The
optimize
compiler option is used to enable global optimization, which optimizes
the flow of control and data through an entire function.
Global optimization includes a wide variety of optimizations.
Some of the optimizations that are performed are discussed below.
The compiler analyzes the function to determine which auto variables,
formal variables, temporary values, and constant values should be assigned
to registers at each point in the function. The compiler uses up to 6 of
the 370 general registers and 2 of the floating point registers for this purpose.
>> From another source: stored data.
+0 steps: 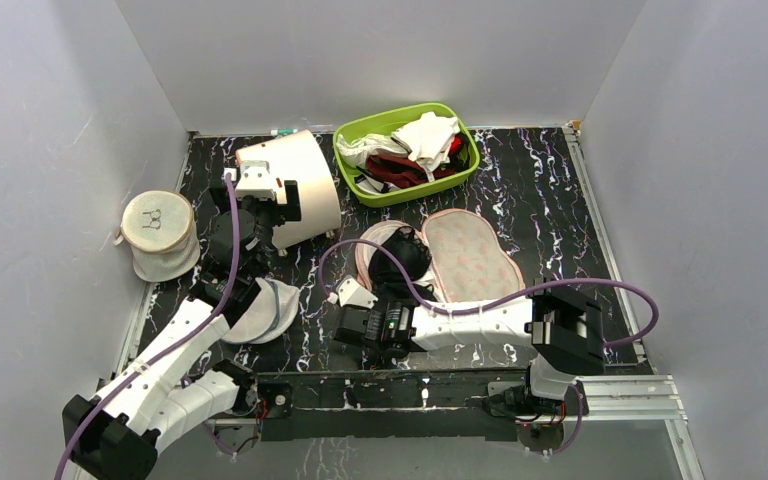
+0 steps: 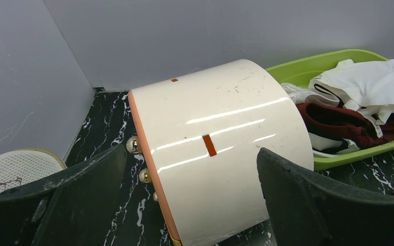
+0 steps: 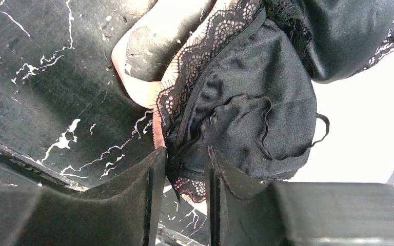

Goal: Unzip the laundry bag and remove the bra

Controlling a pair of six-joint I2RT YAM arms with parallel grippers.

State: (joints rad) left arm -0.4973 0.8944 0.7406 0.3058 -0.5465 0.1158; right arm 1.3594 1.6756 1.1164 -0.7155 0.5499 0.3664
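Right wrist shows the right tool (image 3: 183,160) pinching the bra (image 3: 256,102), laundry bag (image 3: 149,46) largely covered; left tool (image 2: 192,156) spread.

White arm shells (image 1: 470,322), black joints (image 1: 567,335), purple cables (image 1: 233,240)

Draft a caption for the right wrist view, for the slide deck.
Right gripper pinches the black lace-trimmed bra at its edge, atop the peach laundry bag.

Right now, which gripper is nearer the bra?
Right. The right gripper pinches the bra at its lace edge; the left gripper hangs open well left of it, facing the white drum.
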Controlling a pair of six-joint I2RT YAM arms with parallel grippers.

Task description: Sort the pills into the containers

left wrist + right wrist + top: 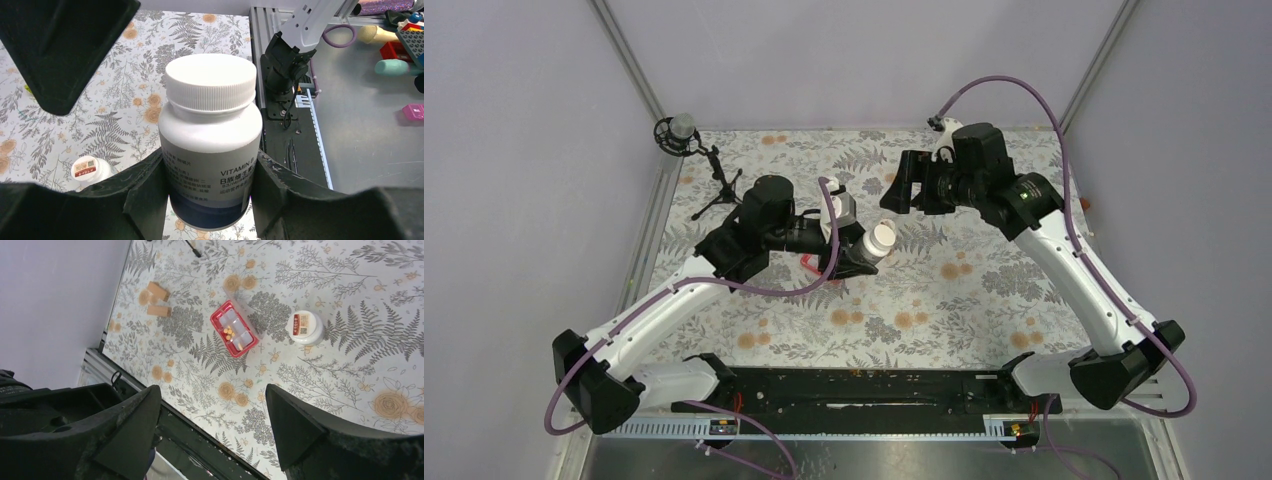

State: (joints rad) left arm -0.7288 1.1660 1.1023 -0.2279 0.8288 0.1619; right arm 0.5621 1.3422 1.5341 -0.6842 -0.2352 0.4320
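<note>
My left gripper (864, 254) (209, 167) is shut on a white vitamin bottle (880, 238) (210, 145) with its white screw cap (210, 80) on, held tilted above the flowered cloth. The red-pink pill tray (234, 335) lies on the cloth; a corner of it shows under the left gripper in the top view (808, 263). Yellow-orange pills (229, 332) lie in one of its clear compartments. My right gripper (902, 193) (212, 390) is open and empty, held high, beside the left gripper.
A second small white bottle (305, 327) (90, 170) with a red label stands on the cloth near the tray. Two wooden blocks (157, 300) lie toward the left wall. A microphone on a small tripod (686, 135) stands at the back left. A black rail (864, 390) runs along the near edge.
</note>
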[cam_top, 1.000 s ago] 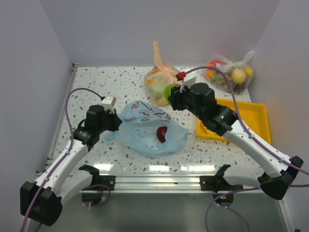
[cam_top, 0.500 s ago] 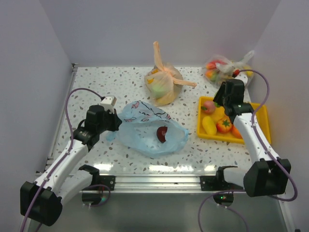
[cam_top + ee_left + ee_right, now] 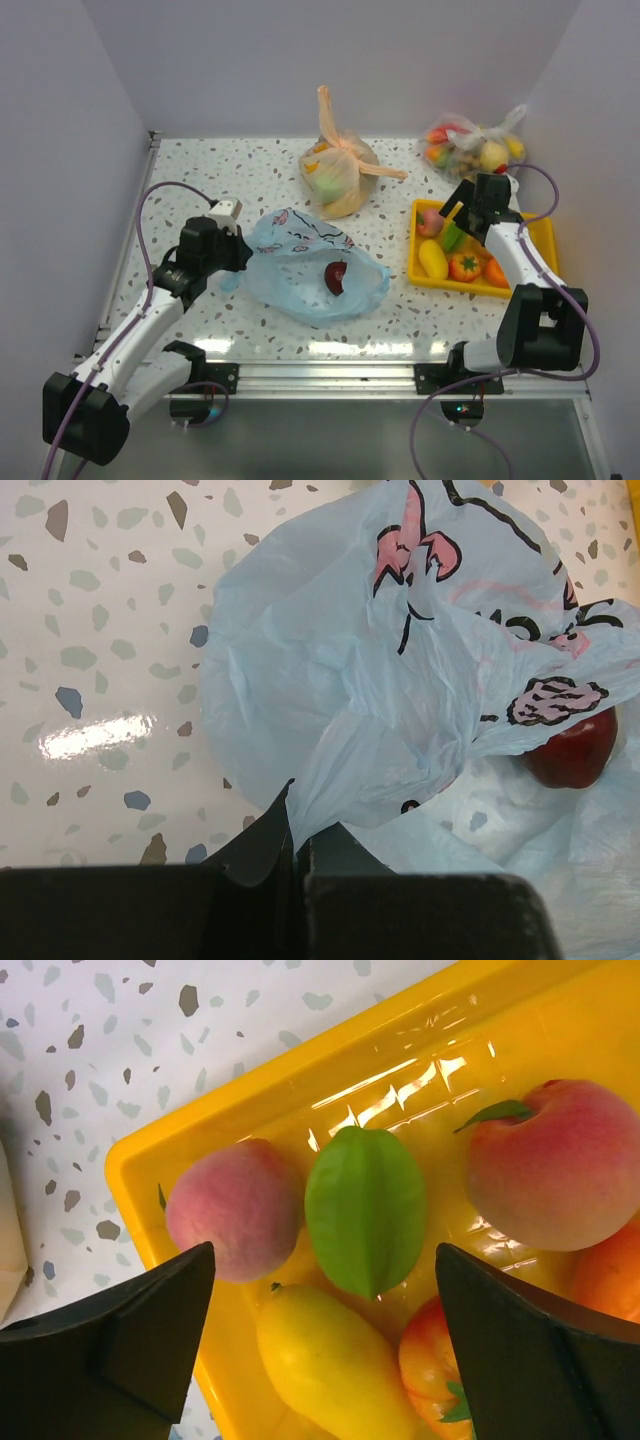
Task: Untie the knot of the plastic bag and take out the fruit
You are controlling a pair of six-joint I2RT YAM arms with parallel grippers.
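Observation:
The light blue plastic bag lies slack on the table with its mouth open, and its knot is out of view. One dark red apple sits inside it. My left gripper is shut on a fold of the bag's left edge. My right gripper hangs open above the yellow tray. A green fruit lies free below its jaws, between a pink peach, a yellow fruit and a second peach.
An orange bag with tied handles stands behind the blue bag. A clear bag of fruit sits at the back right, just beyond the tray. White walls close the table on the left, back and right.
My right arm swung from beside the orange bag over to the tray, carrying the green fruit. Its jaws opened and the fruit now lies in the tray. The left arm has not moved.

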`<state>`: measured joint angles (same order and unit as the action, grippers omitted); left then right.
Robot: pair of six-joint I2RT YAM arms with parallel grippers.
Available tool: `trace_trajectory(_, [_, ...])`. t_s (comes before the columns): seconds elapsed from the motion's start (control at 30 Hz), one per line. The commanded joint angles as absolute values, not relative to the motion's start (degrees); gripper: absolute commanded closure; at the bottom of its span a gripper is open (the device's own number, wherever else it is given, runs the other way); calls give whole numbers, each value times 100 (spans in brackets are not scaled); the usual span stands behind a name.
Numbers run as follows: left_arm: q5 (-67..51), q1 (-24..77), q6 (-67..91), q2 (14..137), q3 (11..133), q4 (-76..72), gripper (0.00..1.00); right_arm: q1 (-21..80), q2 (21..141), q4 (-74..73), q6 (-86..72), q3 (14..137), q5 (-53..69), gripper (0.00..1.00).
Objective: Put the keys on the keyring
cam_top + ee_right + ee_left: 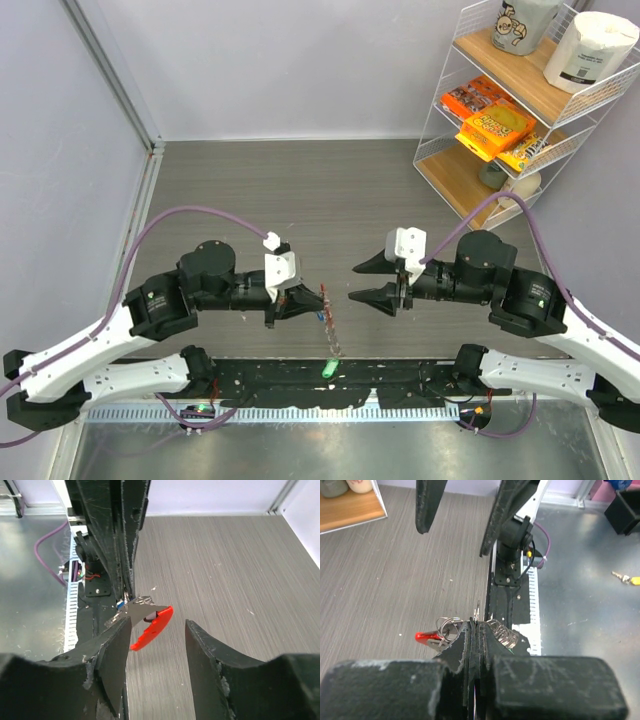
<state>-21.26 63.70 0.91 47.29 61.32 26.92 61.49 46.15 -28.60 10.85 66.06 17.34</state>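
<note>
Left gripper (308,302): was clamped shut on the keyring (324,296) — chain dangling.
Right gripper (352,283): stood parted and empty, just beside the keyring.
Green key (328,368): lay at the chain's lower end (attachment unclear).
Blue key (120,603): sat by the ring — threading unconfirmed.
</note>
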Motion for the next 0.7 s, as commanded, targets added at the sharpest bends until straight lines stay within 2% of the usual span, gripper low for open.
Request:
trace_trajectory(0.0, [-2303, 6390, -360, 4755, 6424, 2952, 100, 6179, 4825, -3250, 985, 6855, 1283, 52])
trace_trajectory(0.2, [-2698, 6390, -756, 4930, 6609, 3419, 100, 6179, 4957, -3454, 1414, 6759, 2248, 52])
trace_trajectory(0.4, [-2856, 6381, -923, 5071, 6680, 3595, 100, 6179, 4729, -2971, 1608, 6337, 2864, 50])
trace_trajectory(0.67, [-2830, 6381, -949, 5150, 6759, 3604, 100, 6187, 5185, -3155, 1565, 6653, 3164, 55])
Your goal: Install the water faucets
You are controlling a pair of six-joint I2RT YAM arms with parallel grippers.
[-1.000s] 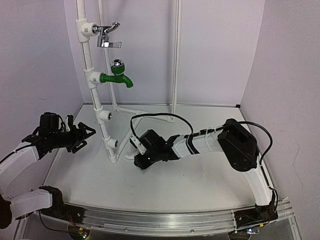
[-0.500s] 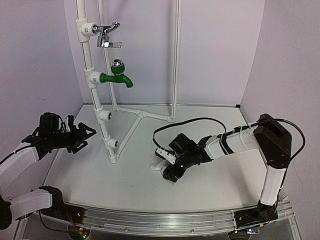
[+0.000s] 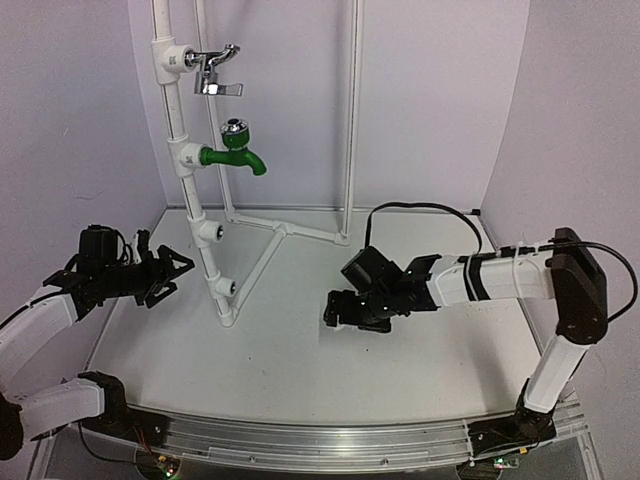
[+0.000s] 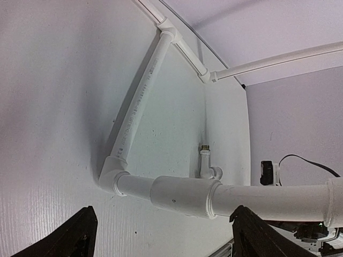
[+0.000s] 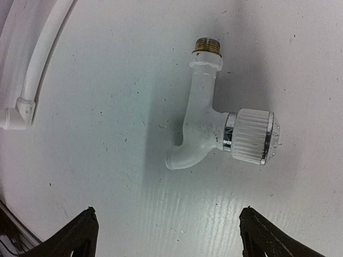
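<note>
A white water faucet (image 5: 206, 126) with a ribbed, chrome-ringed knob and a brass thread lies loose on the table, just ahead of my open right gripper (image 5: 169, 233), untouched. The left wrist view catches it too, the faucet (image 4: 206, 163) lying beyond the white pipe (image 4: 268, 201). From above, my right gripper (image 3: 332, 310) hovers low at mid-table and the faucet under it is hard to make out. My left gripper (image 3: 172, 275) stands open and empty to the left of the upright pipe (image 3: 190, 200). That gripper (image 4: 166, 235) faces the pipe's lower tee fitting (image 4: 182, 195).
The pipe stand carries a chrome lever tap (image 3: 215, 75) and a green tap (image 3: 232, 155), with two bare outlets (image 3: 212, 232) (image 3: 226, 288) lower down. Its base pipes (image 3: 262, 262) run across the table. White walls (image 3: 560, 130) close in the back and sides.
My right gripper has swung right, away from the pipe stand's foot, and its jaws have opened; the white faucet now lies free before it. The left arm has not moved.
</note>
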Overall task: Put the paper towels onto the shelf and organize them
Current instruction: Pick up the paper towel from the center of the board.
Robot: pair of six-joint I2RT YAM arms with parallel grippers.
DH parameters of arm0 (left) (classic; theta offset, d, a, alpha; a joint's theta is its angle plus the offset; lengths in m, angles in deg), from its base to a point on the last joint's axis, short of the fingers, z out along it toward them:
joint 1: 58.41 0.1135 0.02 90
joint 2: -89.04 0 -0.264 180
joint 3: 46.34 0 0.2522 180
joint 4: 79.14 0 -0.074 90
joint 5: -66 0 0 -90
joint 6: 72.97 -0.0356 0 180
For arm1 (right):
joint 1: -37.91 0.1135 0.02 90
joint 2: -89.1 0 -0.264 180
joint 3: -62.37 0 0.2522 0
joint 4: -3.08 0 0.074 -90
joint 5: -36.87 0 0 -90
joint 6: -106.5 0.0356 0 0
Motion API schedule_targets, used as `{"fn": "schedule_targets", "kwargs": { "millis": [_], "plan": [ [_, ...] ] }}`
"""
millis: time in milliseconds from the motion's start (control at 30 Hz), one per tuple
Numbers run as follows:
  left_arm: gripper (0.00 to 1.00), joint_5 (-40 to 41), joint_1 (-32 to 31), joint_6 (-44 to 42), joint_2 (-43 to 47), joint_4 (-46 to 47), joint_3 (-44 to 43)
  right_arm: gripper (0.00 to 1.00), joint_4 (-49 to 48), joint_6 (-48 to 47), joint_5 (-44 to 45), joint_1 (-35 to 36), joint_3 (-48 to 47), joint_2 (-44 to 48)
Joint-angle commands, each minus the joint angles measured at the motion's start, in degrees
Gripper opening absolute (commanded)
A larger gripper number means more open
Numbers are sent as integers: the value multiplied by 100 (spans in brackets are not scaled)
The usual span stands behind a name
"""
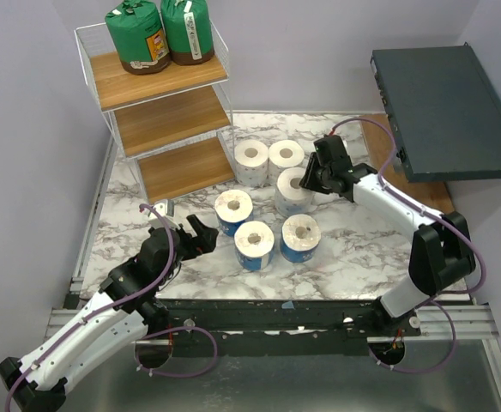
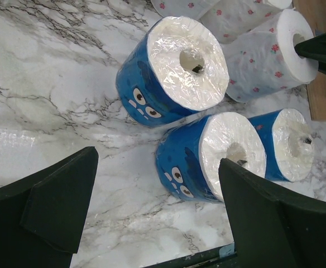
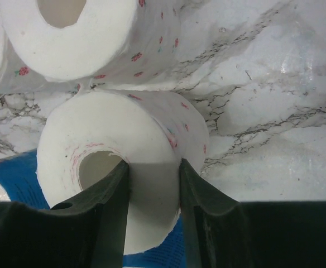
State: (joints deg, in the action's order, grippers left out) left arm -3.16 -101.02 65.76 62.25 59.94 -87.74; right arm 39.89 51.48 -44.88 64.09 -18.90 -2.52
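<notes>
**Shelf** (image 1: 166,116): white wire, 3 wood boards. Loc.: 11 o'clock corner of the counter (image 1: 362,249) (marble look), top view.

**Green rolls** (image 1: 137,39): qty 2, wrapped, upright, side by side and touching on the shelf's top board.

**White rolls** (image 1: 251,159): qty 2, upright, small red flower print. They stand side by side on the counter, just at 3 o'clock of the shelf's bottom board.

**Third white roll** (image 1: 292,196): same print, at 5 o'clock of that pair and close beside it, on the counter. Not on the shelf.

**Blue rolls** (image 1: 255,243): qty 3, wrapped, cartoon eyes on the sides, upright at counter centre. They form a loose triangle at 6 o'clock of the white rolls.

**Right end effector** (image 3: 152,167): narrow, clamped on the third white roll's (image 3: 96,139) wall. One finger is inside the core hole, the other outside against the paper. The arm reaches in from 4 o'clock.

**Left end effector** (image 2: 157,159): fingers wide, holding nothing. It sits at 9 o'clock of the blue rolls, near but apart, pointing toward them. Wrist view: nearest blue roll ahead, in line with the gap.

**Grey box** (image 1: 448,112): dark, flat, at the 2 o'clock corner, well apart from the shelf.
</notes>
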Motion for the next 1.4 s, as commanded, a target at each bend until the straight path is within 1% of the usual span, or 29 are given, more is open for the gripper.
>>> {"fn": "schedule_targets", "kwargs": {
  "millis": [0,300,433,567,800,967,1200,1367],
  "plan": [
    [94,-82,-19,6,93,-81,-146,36,133,-44,-34,19,-228,470],
    [94,161,-19,-122,227,-310,-351,35,583,-142,-78,144,-526,1087],
    [94,312,-19,-225,336,-473,-532,35,856,-169,-89,316,-900,1268],
    [94,447,-19,-361,412,-608,-777,36,1151,-261,139,692,-1433,1279],
    [94,984,-19,-656,630,-919,-1186,36,1552,-451,495,1563,-2726,728],
    [94,1322,-11,-803,872,-984,-1328,36,1554,-433,279,1716,-3375,270],
    [93,1556,-12,-829,1183,-871,-1325,36,1595,-329,110,1966,-4165,-448],
    [93,1801,-15,-913,1435,-870,-1337,36,1480,-248,49,2196,-4291,-692]
  ]
}}
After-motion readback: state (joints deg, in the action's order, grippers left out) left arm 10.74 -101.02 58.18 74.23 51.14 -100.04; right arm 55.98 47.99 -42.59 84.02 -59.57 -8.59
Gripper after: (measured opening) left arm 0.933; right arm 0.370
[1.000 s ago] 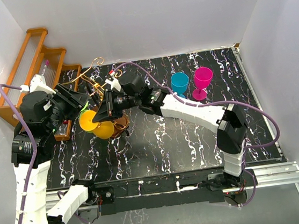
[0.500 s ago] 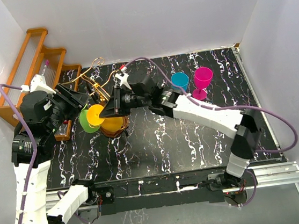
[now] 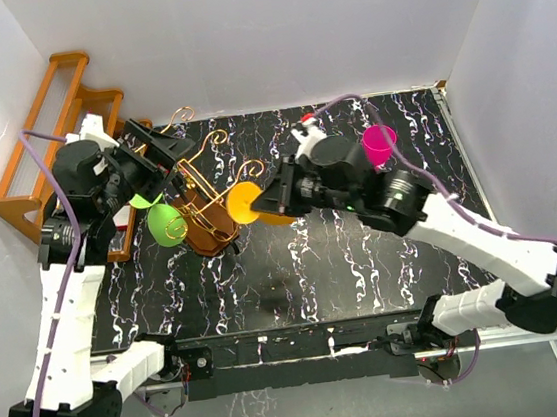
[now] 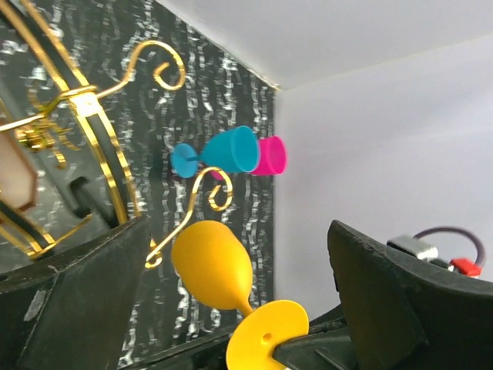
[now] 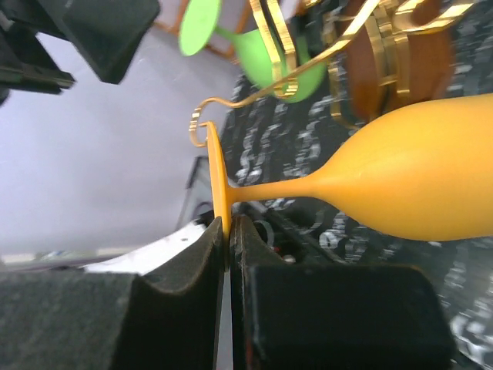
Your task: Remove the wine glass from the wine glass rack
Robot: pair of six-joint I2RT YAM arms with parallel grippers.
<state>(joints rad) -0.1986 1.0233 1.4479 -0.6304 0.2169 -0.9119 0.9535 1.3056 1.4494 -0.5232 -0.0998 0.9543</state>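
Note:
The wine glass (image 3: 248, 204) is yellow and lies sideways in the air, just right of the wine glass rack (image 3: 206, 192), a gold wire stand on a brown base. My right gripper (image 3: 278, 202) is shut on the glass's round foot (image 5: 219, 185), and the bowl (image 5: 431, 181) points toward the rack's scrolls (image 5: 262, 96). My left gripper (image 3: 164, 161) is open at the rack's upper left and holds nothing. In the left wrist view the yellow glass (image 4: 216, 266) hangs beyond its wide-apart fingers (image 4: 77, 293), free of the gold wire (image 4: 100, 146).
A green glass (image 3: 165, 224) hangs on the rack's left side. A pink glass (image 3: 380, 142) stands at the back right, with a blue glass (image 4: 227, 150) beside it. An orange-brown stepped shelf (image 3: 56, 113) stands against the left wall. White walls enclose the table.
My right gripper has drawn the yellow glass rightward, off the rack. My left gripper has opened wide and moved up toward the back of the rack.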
The remaining registers become either dedicated registers, as for example,
in dedicating R12 as the CRAB pointer, or working registers during code sequences
of medium or less duration.
Generally speaking, the variables that are most used
at a given point are selected. Values occurring in loops are more likely
to be chosen.
The compiler attempts to keep a variable assigned to
a register for as long as possible. When 370 BXLE/BXH instructions are issued,
the compiler allocates registers in pairs, resulting in high-quality code
for many loops particularly in numerical applications.
Using the ampersand (&) operator with a
variable prevents
the compiler from allocating that variable to a register because it cannot
predict when the resultant pointer will be used to read or modify the variable's
value in memory, or the variable may be used in another function. External
variables also cannot be allocated to a register.
The effect of global optimization's register allocation
is quite different from the use of the
register
storage class. In general,
a variable declared using
register
is associated with a machine register throughout
the entire block in which it is declared (usually the entire function). In
most functions, the variable is heavily used in some places and not used in
others. Yet, if a machine register is assigned to the variable, then the
same register cannot be reused even in those sections where the variable is
not used. Therefore, global optimization changes a register's assigned variable
during the evaluation of each expression to ensure that the most heavily used
variables are always in machine registers.
The compiler overrides the register storage class keyword
in the declarations of integer, double, and pointer variables.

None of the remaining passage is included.